Paris, le 11 novembre 2022
Cher château de Lagny-le-Sec,
Dois-je avouer que ma gorge se serre en écrivant ces lignes ? Tu n’es plus qu’un souvenir maintenant, et pourtant… je suis encore très attachée à toi, tu sais. Je te considère comme l’emblème des destructions menées contre le patrimoine.
Certes, il n’y a pas mort d’homme, contrairement au sacrifice des morts pour la France que l’on célèbre aujourd’hui, en ce 11 novembre. Mais ta disparition, comme la leur, fait disparaître un bout de notre histoire collective. Comme les poilus qui pouvaient témoigner de l’horreur des tranchées, toi, tu étais le témoin d’une époque par ton existence même. Tu n’étais pas qu’un bâtiment, qu’un tas de pierres ; tu avais une âme. Cette âme, elle était constituée par la strate des souvenirs de toutes les générations que tu avais vu passer, que tu avais abritées entre tes murs.
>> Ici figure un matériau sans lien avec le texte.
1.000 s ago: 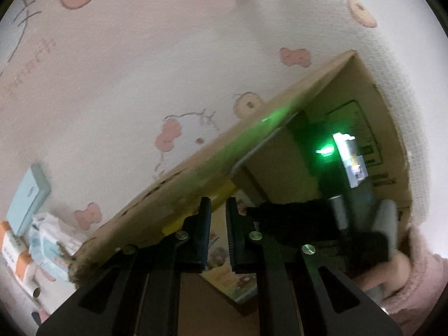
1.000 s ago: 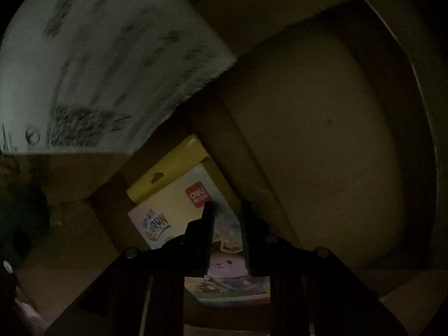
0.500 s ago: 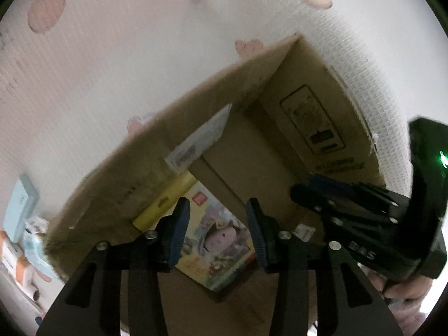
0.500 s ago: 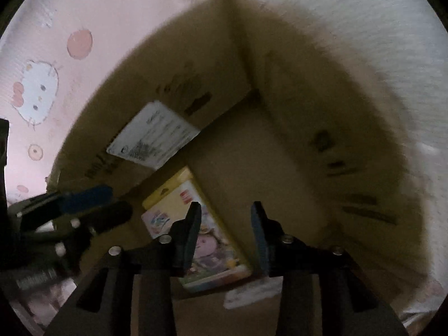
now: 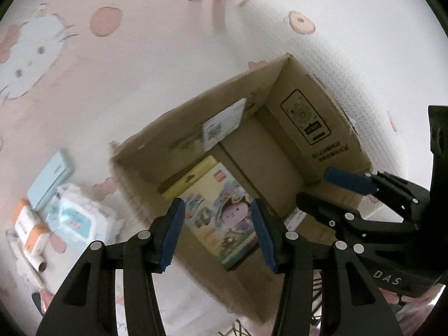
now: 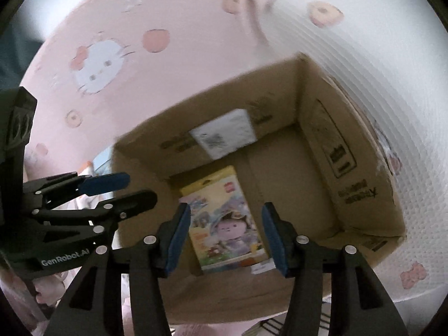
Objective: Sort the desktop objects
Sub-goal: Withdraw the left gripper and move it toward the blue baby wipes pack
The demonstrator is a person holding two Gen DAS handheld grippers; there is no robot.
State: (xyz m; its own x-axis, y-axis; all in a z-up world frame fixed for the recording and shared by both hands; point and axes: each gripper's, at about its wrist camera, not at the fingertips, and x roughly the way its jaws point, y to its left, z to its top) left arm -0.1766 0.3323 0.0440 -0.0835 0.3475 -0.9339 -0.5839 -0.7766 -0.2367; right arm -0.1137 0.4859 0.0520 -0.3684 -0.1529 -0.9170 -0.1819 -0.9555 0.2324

Cela fait maintenant 5 ans que tu nous as quittés. Mais je me souviens, comme si c’était hier, du jour où les pelleteuses ont commencé à te détruire… sous les yeux tristes des villageois. Pour le maire, tu étais devenu inutile et trop pesant économiquement. Pour les habitants, tu étais le dernier vestige de leur passé.
La doyenne de la commune, Gisèle Broquelaire, qui a depuis fêté ses 100 ans, gardait de toi un souvenir vif et ému. Pour elle, tu étais un peu une maison de famille… Elle voyait encore sa mère et sa grand-mère aller travailler dans tes murs dans les années 1930, pour la comtesse de Lespinasse qui y séjournait au printemps. Elle se souvenait encore de l’autorisation expresse qu’elle avait, enfant, pour venir lui rendre visite, alors que ta grille était officiellement fermée. Tu étais donc, un peu, le témoin de cette époque de la domesticité dans les grandes maisons françaises. Irais-je jusqu’à dire que tu étais un peu le « Downton Abbey » de Lagny-le-Sec ? Peut-être. Du moins, tu étais le joyau architectural de la commune; Et depuis que tu es démoli, rien n’est venu te remplacer…
On nous a trop répété que tu n’étais « qu’un » château néogothique, que ta valeur architecturale n’était pas si extraordinaire puisque tu ne datais « que » du XIXe. J’espère avoir assez expliqué pourquoi tu étais irremplaçable. Mais imagine un peu combien, à plus juste raison, sont à conserver les églises romanes de nos campagnes, qui ont vu passer encore plus de siècles d’histoire que toi. Et pourtant, elles sont bien oubliées elles aussi, et bien peu de Français s’en préoccupent, mis à part quelques habitants locaux, quelques conservateurs des Monuments historiques, ou quelques téméraires qui se battent sans relâche.
Toi qui es aujourd’hui détruit, tu es à mes yeux un martyre patrimonial du XXIe siècle. Si seulement tu pouvais être l’électrochoc qui fasse, rétrospectivement, se réveiller les consciences… pour éviter que les destructions du patrimoine ne continuent, sans cesse.